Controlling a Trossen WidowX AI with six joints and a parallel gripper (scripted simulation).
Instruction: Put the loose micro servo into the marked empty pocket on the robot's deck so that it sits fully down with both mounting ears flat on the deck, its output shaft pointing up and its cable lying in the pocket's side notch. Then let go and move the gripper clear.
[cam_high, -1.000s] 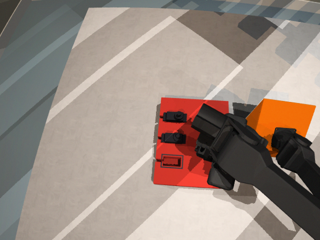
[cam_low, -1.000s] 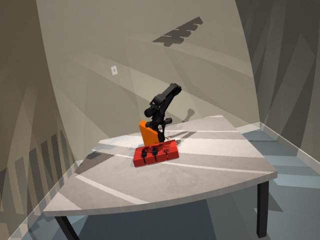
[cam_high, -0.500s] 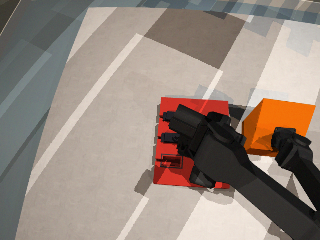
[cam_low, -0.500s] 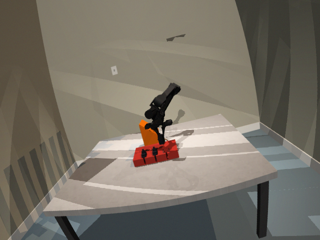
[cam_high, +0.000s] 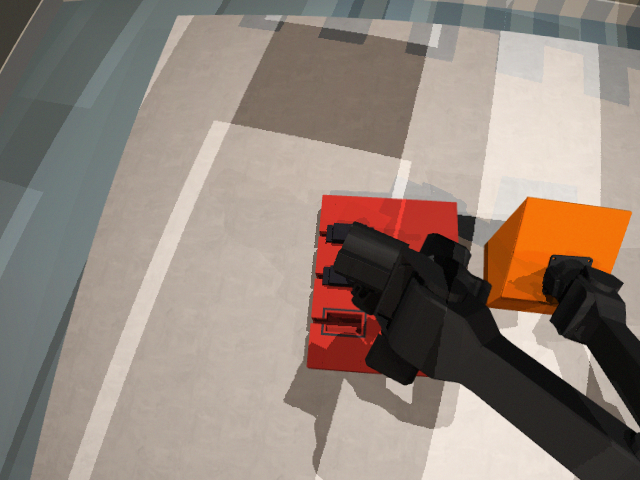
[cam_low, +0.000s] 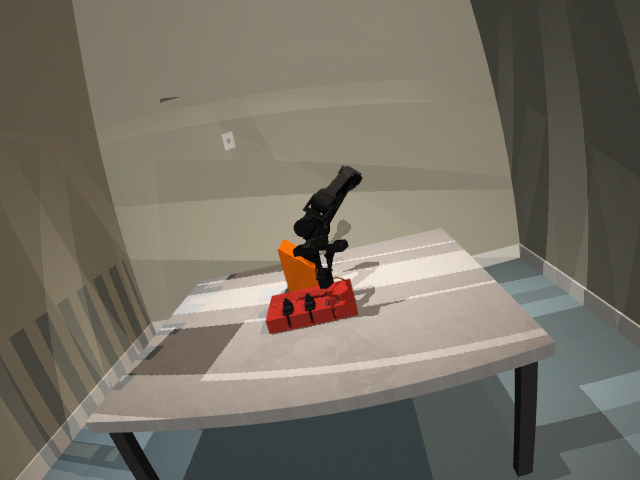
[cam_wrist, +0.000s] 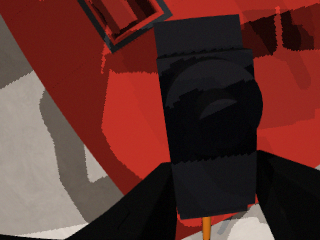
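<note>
The loose black micro servo (cam_low: 324, 280) (cam_wrist: 212, 125) is held between the fingers of my gripper (cam_wrist: 212, 167), which is shut on its cable end. Its round shaft side faces the wrist camera. Its orange cable (cam_wrist: 206, 229) trails from the near end. The marked empty pocket (cam_high: 343, 322) (cam_low: 332, 300) (cam_wrist: 122, 17) in the red deck (cam_high: 429, 217) (cam_low: 338, 312) (cam_wrist: 132, 115) lies just beyond the servo's far end, to the upper left in the wrist view. The servo is over the deck, outside the pocket; its exact height cannot be told. In the top view the arm hides the fingertips and servo.
Two seated black servos (cam_high: 337, 233) (cam_high: 333, 276) (cam_low: 287, 307) (cam_low: 309, 303) stand in a row beside the pocket. A tall orange block (cam_high: 568, 222) (cam_low: 297, 271) stands behind the deck, close to the arm. Shadows cross the deck and table (cam_high: 206, 310).
</note>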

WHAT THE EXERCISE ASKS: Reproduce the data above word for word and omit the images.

TASK OUTPUT:
Controlling a Trossen WidowX AI with six joints and a parallel gripper (scripted simulation).
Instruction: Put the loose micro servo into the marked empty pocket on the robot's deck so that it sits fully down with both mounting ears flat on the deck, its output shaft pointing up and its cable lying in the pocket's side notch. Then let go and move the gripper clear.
[cam_high, -1.000s] 
[cam_low, -1.000s] 
[cam_high, -0.500s] 
[cam_low, -0.500s] 
[cam_high, +0.000s] 
[cam_low, +0.000s] 
[cam_wrist, +0.000s] 
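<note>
The loose black micro servo (cam_low: 324, 280) (cam_wrist: 212, 125) is held between the fingers of my gripper (cam_wrist: 212, 167), which is shut on its cable end. Its round shaft side faces the wrist camera. Its orange cable (cam_wrist: 206, 229) trails from the near end. The marked empty pocket (cam_high: 343, 322) (cam_low: 332, 300) (cam_wrist: 122, 17) in the red deck (cam_high: 429, 217) (cam_low: 338, 312) (cam_wrist: 132, 115) lies just beyond the servo's far end, to the upper left in the wrist view. The servo is over the deck, outside the pocket; its exact height cannot be told. In the top view the arm hides the fingertips and servo.
Two seated black servos (cam_high: 337, 233) (cam_high: 333, 276) (cam_low: 287, 307) (cam_low: 309, 303) stand in a row beside the pocket. A tall orange block (cam_high: 568, 222) (cam_low: 297, 271) stands behind the deck, close to the arm. Shadows cross the deck and table (cam_high: 206, 310).
</note>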

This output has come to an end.